**About this exercise:** Which lines below include "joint"? Copy them all.

**Dataset content:**
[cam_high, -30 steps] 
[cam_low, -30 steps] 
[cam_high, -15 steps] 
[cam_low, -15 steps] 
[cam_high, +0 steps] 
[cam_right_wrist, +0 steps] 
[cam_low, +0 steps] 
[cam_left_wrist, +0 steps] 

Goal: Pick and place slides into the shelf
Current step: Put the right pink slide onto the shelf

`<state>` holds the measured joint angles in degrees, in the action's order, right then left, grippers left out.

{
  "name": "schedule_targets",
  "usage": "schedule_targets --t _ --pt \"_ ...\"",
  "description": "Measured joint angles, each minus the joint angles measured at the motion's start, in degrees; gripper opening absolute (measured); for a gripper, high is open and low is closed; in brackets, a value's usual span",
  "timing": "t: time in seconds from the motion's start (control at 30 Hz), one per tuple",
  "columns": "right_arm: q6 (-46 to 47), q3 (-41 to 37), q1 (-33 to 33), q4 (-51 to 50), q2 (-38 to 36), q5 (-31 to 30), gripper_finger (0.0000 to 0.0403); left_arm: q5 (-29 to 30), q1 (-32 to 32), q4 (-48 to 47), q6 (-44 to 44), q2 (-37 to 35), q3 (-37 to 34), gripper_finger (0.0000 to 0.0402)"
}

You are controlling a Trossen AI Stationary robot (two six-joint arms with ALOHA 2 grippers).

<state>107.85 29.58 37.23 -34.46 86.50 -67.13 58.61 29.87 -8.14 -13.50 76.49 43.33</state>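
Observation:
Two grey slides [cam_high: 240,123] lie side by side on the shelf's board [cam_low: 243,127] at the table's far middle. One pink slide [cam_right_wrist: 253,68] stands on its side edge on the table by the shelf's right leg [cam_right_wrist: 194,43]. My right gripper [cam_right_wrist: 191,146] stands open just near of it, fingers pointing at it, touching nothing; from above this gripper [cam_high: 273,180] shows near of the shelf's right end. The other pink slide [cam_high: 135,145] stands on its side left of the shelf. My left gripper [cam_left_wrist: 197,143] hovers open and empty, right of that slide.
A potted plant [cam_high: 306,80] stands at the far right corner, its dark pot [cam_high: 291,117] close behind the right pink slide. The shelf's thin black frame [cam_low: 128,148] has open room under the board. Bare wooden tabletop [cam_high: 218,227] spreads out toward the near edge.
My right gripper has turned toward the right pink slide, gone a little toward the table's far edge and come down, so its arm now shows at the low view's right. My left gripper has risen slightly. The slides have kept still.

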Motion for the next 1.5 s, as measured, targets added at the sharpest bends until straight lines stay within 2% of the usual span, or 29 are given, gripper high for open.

**Task answer:**
`<state>` holds the measured joint angles in degrees, in the action's order, right then left, grippers left out.
  "description": "Measured joint angles, each minus the joint angles measured at the motion's start, in degrees; gripper opening absolute (measured); for a gripper, high is open and low is closed; in brackets, a value's usual span",
You are controlling a Trossen AI Stationary robot (two six-joint arms with ALOHA 2 grippers).

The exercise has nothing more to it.